UK Coronavirus: country enters the ‘worst point’ of the pandemic as cases increase and bodies accumulate

“We are now at the worst point of this epidemic for the UK. In the future we will have the vaccine, but the numbers at the moment are higher than at the previous peak – for some distance,” said England’s medical director Chris Whitty told the BBC, adding who expects the coming weeks to be “the most dangerous times”.

The country, which has already suffered more deaths from the disease than any other European nation and has recently become the fifth nation in the world to reach the terrible milestone of three million cases, is about to see its hospitals overloaded.

Whitty told the BBC on Monday that there were currently more than 30,000 hospitalized patients, compared with 18,000 during the first UK spike in April.

“We are now in a situation where in the UK as a whole, about one in 50 people are infected, and in London about 1 in 30,” said Whitty. “There is a high chance that if you find someone unnecessarily, that person will have Covid.”

His warning comes with the country after a week of its third national blockade.

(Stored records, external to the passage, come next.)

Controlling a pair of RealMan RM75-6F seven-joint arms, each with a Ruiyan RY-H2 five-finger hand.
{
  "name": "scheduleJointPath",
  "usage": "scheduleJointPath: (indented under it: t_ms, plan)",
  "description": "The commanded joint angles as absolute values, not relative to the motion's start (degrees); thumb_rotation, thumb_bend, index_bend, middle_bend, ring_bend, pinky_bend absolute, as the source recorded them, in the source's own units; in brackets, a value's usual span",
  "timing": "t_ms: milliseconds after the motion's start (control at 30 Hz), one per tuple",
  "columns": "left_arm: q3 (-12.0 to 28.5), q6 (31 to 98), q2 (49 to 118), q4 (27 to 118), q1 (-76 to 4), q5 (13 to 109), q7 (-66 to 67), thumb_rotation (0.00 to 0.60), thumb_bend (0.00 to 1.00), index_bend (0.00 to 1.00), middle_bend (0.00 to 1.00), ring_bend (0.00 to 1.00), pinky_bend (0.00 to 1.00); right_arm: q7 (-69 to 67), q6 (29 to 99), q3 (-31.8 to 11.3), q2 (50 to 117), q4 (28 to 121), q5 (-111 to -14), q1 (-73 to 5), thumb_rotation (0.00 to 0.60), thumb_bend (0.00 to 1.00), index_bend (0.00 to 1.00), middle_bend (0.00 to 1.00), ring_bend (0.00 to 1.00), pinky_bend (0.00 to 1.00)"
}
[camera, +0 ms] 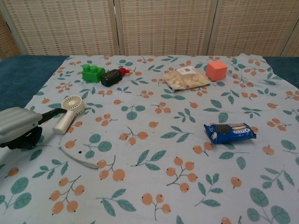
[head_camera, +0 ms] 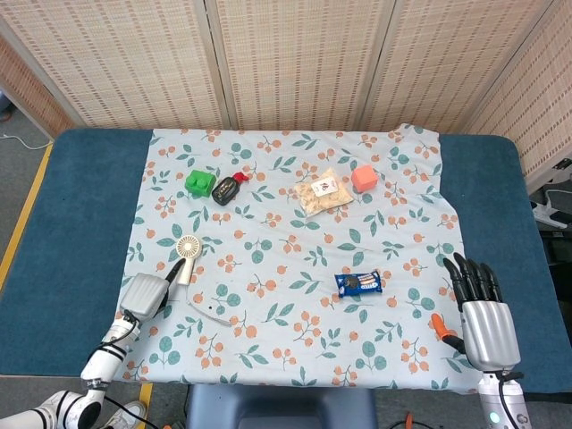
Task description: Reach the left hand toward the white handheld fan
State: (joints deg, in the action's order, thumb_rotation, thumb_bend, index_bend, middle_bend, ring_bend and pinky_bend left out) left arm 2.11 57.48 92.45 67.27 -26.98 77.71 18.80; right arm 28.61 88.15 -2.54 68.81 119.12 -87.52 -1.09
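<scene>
Chest view first, nearest things: left robot hand [camera: 18, 127] low at the near left edge of the cloth, holding nothing, dark fingers pointing toward the fan; whether those fingers are spread or curled, cannot tell. Right robot hand [head_camera: 483, 308] resting at the near right corner of the desk [head_camera: 80, 214], fingers straight and apart, released. Just past the left fingertips, white handheld fan [camera: 69, 112] lying flat on the floral cloth [camera: 159, 140], handle slanting toward the near left, round grilled head farther back. Looks like light, stiff plastic, smooth and a little slippery; grille probably the fragile part. Best taken around the handle, not the head. Beside it, nearer, a thin white curved strap [camera: 77, 157], apparently loose on the cloth. Mid cloth to the right, blue biscuit packet [camera: 229, 132]. Farthest back, green block [camera: 93, 73], dark small bottle [camera: 112, 77], snack bag [camera: 186, 78], pink cube [camera: 216, 70].
</scene>
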Motion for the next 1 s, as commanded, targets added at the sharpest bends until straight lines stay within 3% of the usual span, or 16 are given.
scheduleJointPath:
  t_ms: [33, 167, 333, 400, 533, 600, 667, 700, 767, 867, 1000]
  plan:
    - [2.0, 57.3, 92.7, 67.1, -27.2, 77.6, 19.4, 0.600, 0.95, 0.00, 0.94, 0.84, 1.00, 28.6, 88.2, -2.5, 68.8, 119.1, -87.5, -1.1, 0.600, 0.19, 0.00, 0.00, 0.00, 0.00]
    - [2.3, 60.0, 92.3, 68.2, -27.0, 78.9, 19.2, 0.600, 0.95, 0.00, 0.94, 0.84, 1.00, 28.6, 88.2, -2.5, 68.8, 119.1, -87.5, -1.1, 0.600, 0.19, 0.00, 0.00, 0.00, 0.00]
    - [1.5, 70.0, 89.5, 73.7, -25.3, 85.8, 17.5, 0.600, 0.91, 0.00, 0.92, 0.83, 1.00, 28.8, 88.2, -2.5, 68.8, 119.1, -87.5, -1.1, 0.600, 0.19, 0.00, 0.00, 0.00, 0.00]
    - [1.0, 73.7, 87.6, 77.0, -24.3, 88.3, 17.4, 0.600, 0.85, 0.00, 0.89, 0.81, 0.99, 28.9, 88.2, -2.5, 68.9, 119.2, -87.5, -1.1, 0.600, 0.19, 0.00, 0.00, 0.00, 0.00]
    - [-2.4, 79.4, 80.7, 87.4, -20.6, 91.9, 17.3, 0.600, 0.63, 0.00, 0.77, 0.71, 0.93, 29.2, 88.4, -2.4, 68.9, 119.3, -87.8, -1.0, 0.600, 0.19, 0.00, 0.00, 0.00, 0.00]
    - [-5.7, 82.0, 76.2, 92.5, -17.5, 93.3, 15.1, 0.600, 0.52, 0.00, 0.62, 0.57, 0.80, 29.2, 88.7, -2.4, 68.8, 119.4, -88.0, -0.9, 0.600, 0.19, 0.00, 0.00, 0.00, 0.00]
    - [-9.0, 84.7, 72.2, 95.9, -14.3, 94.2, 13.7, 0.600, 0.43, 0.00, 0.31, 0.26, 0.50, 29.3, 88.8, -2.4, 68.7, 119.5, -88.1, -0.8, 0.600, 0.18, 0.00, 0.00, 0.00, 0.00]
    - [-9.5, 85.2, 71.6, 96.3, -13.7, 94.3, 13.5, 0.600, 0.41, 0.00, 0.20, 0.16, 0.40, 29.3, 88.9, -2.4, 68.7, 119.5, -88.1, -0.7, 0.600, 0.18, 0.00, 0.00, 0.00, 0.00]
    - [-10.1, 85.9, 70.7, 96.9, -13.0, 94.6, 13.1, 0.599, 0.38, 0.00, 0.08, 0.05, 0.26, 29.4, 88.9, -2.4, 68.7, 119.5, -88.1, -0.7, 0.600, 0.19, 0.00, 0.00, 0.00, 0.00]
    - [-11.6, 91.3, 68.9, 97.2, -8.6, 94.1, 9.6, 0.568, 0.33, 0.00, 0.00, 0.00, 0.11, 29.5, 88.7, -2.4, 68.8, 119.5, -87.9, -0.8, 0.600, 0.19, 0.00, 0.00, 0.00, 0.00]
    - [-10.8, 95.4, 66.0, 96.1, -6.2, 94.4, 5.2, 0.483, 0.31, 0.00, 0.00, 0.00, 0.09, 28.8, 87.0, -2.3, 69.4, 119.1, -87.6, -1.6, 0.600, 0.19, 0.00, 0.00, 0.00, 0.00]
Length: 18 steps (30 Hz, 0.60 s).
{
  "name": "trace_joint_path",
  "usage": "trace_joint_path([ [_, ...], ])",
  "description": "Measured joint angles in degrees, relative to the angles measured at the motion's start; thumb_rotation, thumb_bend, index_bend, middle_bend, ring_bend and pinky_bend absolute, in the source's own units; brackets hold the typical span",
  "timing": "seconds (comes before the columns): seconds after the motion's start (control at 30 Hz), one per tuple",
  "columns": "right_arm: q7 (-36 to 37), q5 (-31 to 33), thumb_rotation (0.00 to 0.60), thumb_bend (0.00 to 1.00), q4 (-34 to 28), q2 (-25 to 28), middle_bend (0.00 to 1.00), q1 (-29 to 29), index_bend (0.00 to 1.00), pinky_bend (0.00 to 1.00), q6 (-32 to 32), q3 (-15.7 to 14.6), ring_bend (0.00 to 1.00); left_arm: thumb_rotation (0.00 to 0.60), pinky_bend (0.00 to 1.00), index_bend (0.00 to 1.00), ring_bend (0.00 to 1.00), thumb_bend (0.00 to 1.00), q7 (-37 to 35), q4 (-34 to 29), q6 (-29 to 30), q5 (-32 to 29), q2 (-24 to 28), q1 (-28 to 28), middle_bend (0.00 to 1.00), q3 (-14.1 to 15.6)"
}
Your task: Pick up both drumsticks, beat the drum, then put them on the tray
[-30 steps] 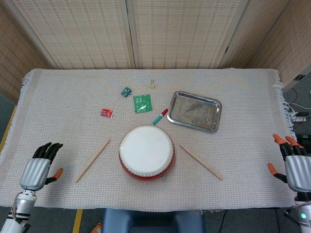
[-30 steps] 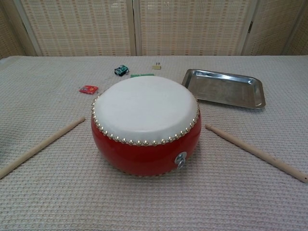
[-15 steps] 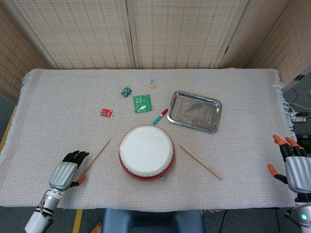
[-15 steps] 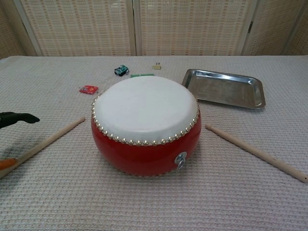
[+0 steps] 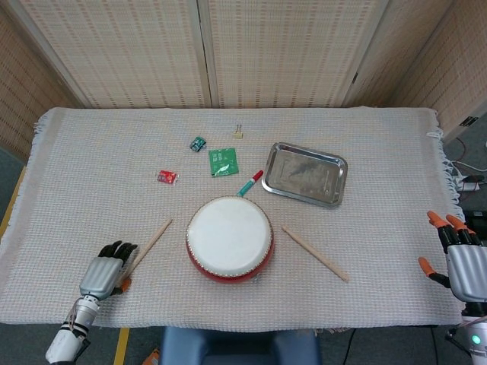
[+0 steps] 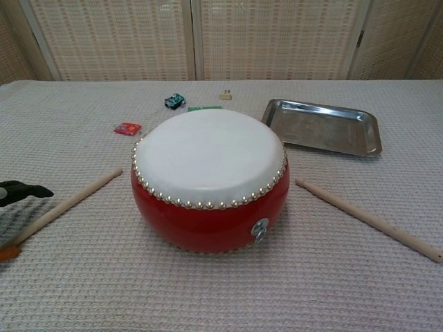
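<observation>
A red drum (image 5: pixel 230 239) with a white skin stands at the front middle of the cloth-covered table; the chest view shows the drum (image 6: pixel 208 181) close up. The left drumstick (image 5: pixel 146 252) lies slanted to its left, and the right drumstick (image 5: pixel 315 253) lies to its right. A steel tray (image 5: pixel 304 174) sits behind the drum on the right. My left hand (image 5: pixel 107 268) hovers at the left drumstick's near end, fingers spread over it and not closed; in the chest view the black fingertips (image 6: pixel 24 191) sit above the left drumstick (image 6: pixel 69 203). My right hand (image 5: pixel 459 257) stays open off the table's right edge.
Small items lie behind the drum: a red packet (image 5: pixel 167 176), a green packet (image 5: pixel 222 161), a teal toy (image 5: pixel 198 143), a clip (image 5: pixel 238 132) and a marker (image 5: pixel 249 182) between drum and tray. A folding screen closes off the back.
My left hand moved right from the table's left edge to the left drumstick's near end, then dropped slightly toward me. The right hand and all objects kept still.
</observation>
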Motion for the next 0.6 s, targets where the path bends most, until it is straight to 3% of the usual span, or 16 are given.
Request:
trace_joint_path([
  [0.13, 0.2, 0.1, 0.600, 0.17, 0.0, 0.0, 0.22, -0.1, 0.11, 0.26, 0.0, 0.0, 0.10, 0.600, 0.12, 0.18, 0.03, 0.35, 0.9, 0.0, -0.6, -2.1, 0.3, 0.0, 0.08, 0.0],
  [0.47, 0.6, 0.1, 0.600, 0.17, 0.0, 0.1, 0.22, -0.3, 0.11, 0.26, 0.1, -0.1, 0.10, 0.600, 0.12, 0.44, 0.03, 0.39, -0.6, -0.1, -1.8, -3.3, 1.1, -0.6, 0.10, 0.1],
  [0.6, 0.7, 0.2, 0.600, 0.17, 0.1, 0.1, 0.22, -0.2, 0.11, 0.26, 0.1, 0.0, 0.10, 0.600, 0.12, 0.50, 0.03, 0.39, -0.8, 0.7, -1.5, -3.1, 0.7, -0.6, 0.12, 0.3],
])
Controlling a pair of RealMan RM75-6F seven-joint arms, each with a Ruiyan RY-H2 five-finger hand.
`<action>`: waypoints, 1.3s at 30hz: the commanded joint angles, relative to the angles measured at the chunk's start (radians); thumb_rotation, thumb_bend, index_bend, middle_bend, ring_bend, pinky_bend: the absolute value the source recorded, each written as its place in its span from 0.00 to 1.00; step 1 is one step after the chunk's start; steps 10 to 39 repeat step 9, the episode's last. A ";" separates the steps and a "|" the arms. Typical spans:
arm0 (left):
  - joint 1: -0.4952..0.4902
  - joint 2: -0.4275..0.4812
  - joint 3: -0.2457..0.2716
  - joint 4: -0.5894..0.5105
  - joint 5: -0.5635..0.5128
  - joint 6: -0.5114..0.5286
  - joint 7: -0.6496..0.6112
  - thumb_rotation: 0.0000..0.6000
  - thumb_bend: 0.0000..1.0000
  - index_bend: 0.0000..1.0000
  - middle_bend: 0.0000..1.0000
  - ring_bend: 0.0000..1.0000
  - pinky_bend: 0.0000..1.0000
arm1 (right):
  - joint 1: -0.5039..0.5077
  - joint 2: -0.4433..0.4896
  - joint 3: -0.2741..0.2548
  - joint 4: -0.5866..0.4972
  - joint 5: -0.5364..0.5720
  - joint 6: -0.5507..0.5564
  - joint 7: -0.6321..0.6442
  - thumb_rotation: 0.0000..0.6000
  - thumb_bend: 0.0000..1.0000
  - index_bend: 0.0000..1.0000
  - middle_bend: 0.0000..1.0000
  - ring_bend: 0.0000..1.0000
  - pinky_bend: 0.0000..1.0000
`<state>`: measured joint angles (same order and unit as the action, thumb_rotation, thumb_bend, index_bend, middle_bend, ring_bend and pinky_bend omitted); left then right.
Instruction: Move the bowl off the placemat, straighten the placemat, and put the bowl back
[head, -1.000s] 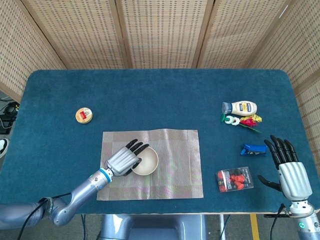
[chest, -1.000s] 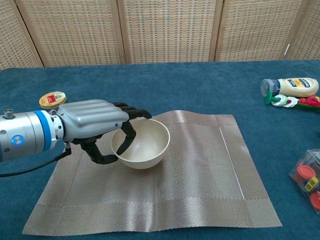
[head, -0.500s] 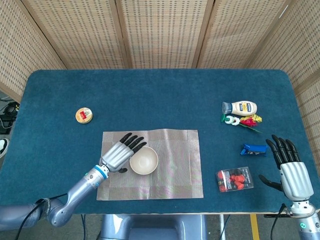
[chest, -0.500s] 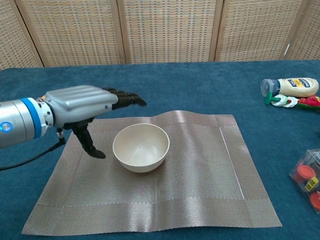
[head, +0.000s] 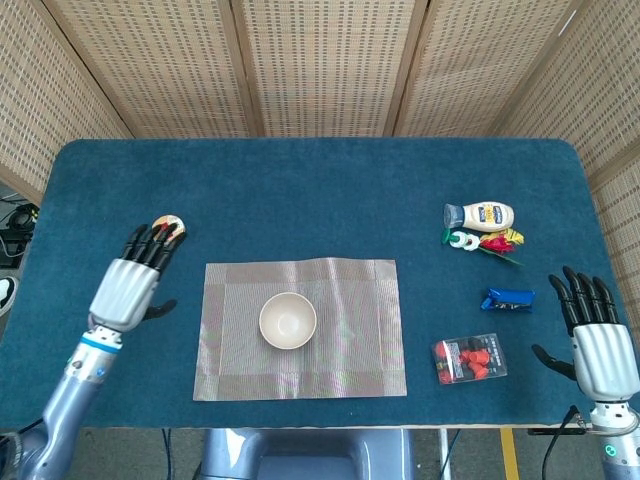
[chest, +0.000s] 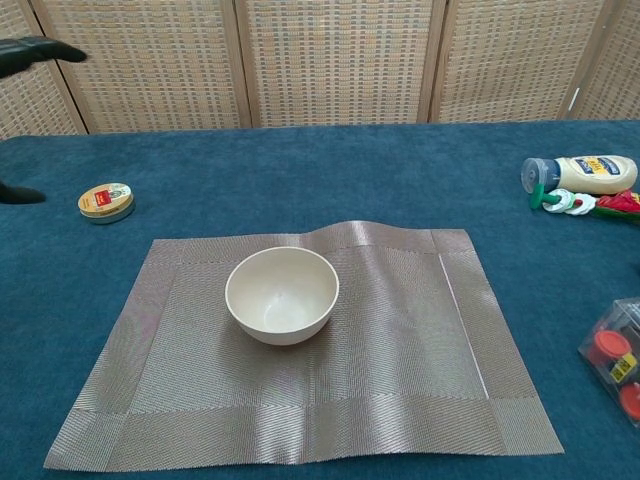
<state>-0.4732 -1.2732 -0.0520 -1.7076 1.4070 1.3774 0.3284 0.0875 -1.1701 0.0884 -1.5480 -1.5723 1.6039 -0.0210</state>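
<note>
A cream bowl (head: 288, 320) (chest: 282, 294) stands upright on the woven grey placemat (head: 350, 340) (chest: 400, 370), left of the mat's middle. The mat lies square to the table edge, with a slight ripple along its far edge. My left hand (head: 134, 278) hovers left of the mat with fingers spread and nothing in it; only its dark fingertips (chest: 35, 50) show at the chest view's upper left. At the table's front right corner my right hand (head: 598, 335) is open, well away from the bowl.
A small round tin (head: 168, 229) (chest: 105, 201) lies just beyond my left hand's fingertips. On the right are a mayonnaise bottle (head: 482, 215) (chest: 580, 173), small colourful items (head: 490, 242), a blue clip (head: 508, 299) and a box of red pieces (head: 469, 359) (chest: 615, 360).
My left hand let go of the bowl's rim, lifted and drew back to the left, off the mat. The bowl stays on the placemat. The right hand dropped slightly.
</note>
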 joint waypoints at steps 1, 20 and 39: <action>0.132 0.064 0.064 0.021 0.047 0.141 -0.092 1.00 0.00 0.00 0.00 0.00 0.00 | -0.003 -0.004 0.010 0.009 0.023 -0.006 -0.029 1.00 0.00 0.02 0.00 0.00 0.00; 0.285 0.080 0.146 0.100 0.120 0.282 -0.210 1.00 0.00 0.00 0.00 0.00 0.00 | -0.004 0.003 0.004 0.017 0.011 -0.007 -0.032 1.00 0.00 0.02 0.00 0.00 0.00; 0.285 0.080 0.146 0.100 0.120 0.282 -0.210 1.00 0.00 0.00 0.00 0.00 0.00 | -0.004 0.003 0.004 0.017 0.011 -0.007 -0.032 1.00 0.00 0.02 0.00 0.00 0.00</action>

But fears are growing that the British are increasingly giving up on complying with the rules, as the number of cases continues to rise despite extreme measures.

Whitty emphasized that minimizing contact with others will prevent the situation from getting worse.

“Every unnecessary contact that any of us has is a potential link in a chain of transmission that will ultimately lead to a vulnerable person,” he told the BBC. “So the absolute key is that we all think: do we really need to have that contact?”

A patient arrives by ambulance to the Royal London hospital on January 8, 2021 in London, England.

Whitty’s intervention occurs while the number of daily deaths in the UK remains very high, a point severely illustrated by the fact that in a county in southern England, the bodies are being stored in a temporary facility as morgues are full.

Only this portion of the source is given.